**TASK DETAILS:** Emit the entire listing verbatim.

RAW DATA below:

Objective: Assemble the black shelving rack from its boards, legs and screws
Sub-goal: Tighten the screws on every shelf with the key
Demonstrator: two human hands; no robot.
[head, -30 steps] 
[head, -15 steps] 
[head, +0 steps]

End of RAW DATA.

**SOLVED PROBLEM:**
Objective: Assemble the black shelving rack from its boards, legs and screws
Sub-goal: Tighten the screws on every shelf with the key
Demonstrator: two human hands; no robot.
[head, -30 steps] 
[head, -15 steps] 
[head, +0 steps]

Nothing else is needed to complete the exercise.